Another CNN analyst, Fareed Zakaria, assured us that “this is a huge, devastating blow to al-Qaeda, which had already been crippled by the Arab Spring. It is not an exaggeration to say that this is the end of al-Qaeda in any meaningful sense of the word.”

In retrospect, surely all these assertions and assurances have proven to be immensely puerile—even for mainstream media “analysts.”
To recap, for years, U.S. leadership and its media mouthpiece so misled Americans about the status of al-Qaeda (code name for the amorphous jihad)—thus directly contributing to the rise of the Islamic State: we were repeatedly told that al-Qaeda was suffering “devastating blows”; that the killing of individual jihadis were “major watersheds in the war”; that “the end of the war on terror” occurred in 2011, when bin Laden died (“it’s time to move on,” counseled Peter Bergen); and “that the future of Iraq will not be shaped by those who would seek to destroy that country,” according to Biden.
Yet, lo and behold: an Islamic State, a caliphate engaged in the worst atrocities of the 21st century, has been born—despite the deaths of Zarqawi, bin Laden, et. al.
When it comes to the significance of the killing of this or that jihadi leader, the best prediction I have ever read—a prediction that has proven too true—comes not from U.S. politicians, “experts,” or media. It comes from al-Qaeda leader Ayman al-Zawahiri. Asked in a 2005 interview about the status of bin Laden and the Taliban’s Mullah Omar, he confidently replied:
Jihad in the path of Allah is greater than any individual or organization. It is a struggle between Truth and Falsehood, until Allah Almighty inherits the earth and those who live in it. Mullah Muhammad Omar and Sheikh Osama bin Laden—may Allah protect them from all evil—are merely two soldiers of Islam in the journey of jihad, while the struggle between Truth [Islam] and Falsehood [non-Islam] transcends time (The Al Qaeda Reader, p.182, emphasis added).
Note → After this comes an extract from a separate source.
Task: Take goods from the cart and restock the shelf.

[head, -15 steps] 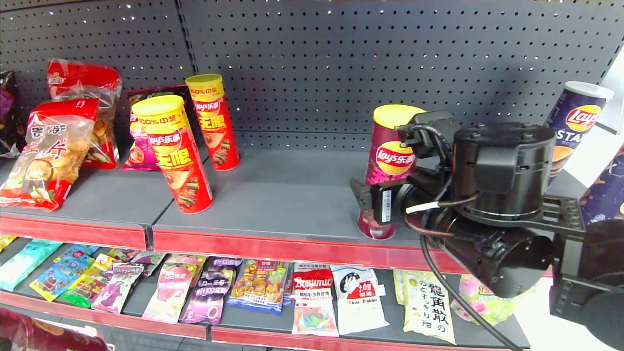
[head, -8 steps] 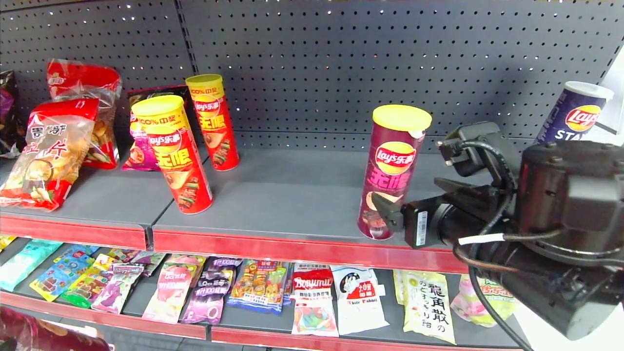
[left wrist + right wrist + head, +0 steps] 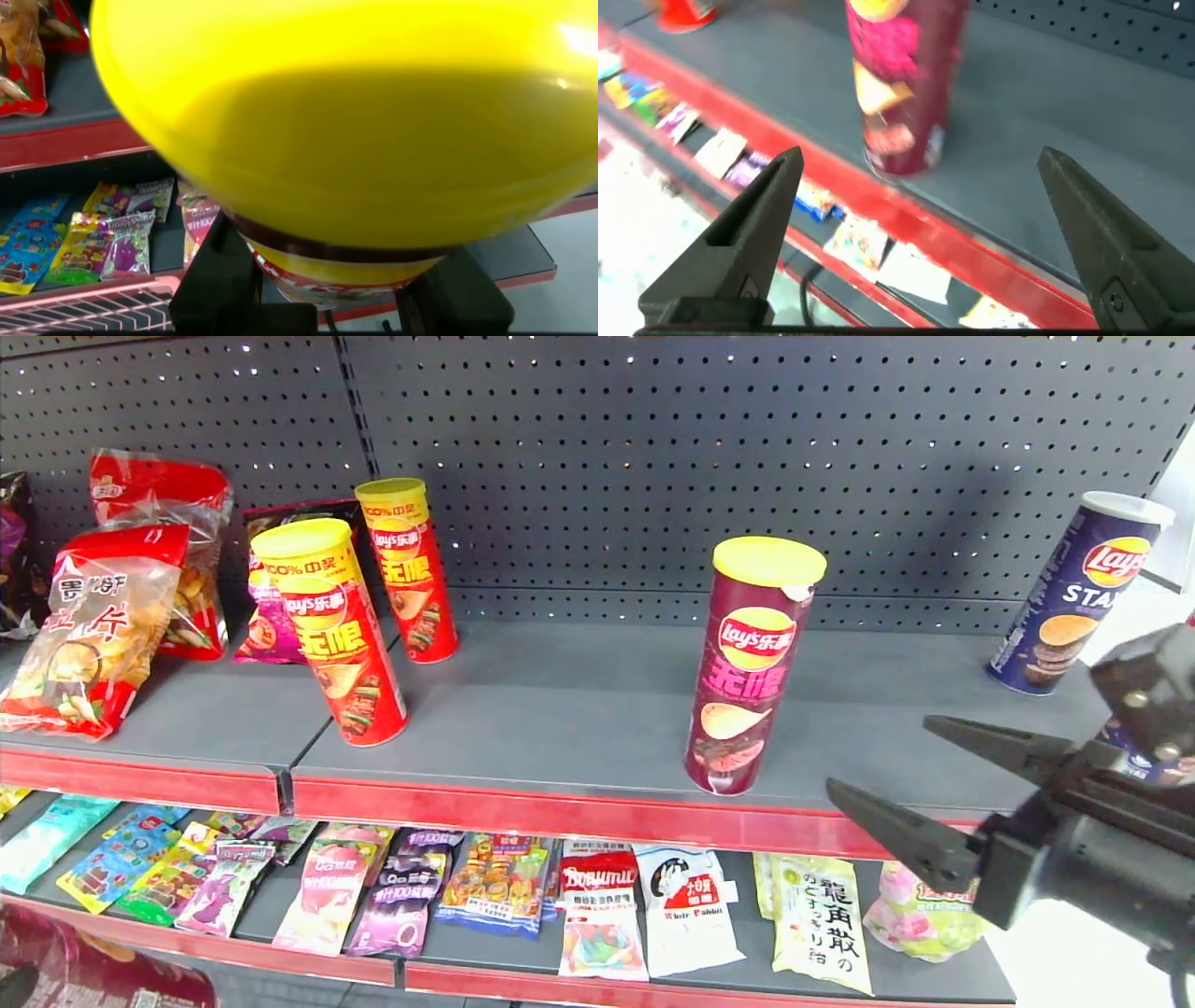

And there it is: jihad “transcends time” and is not personified by this or that leader—something our myopic leaders and experts, who apparently can’t see beyond their noses, will never comprehend (and how can they, when Barack Obama has banned knowledge of Islam from U.S. intelligence?).

Jihadi leaders, ideologues, emirs, sultans, caliphs, even the prophet of Islam himself, have come and gone for nearly 1,400 years—but the jihad rages on. It’s time Western leaders began to respond to the jihad and not just its individual practitioners.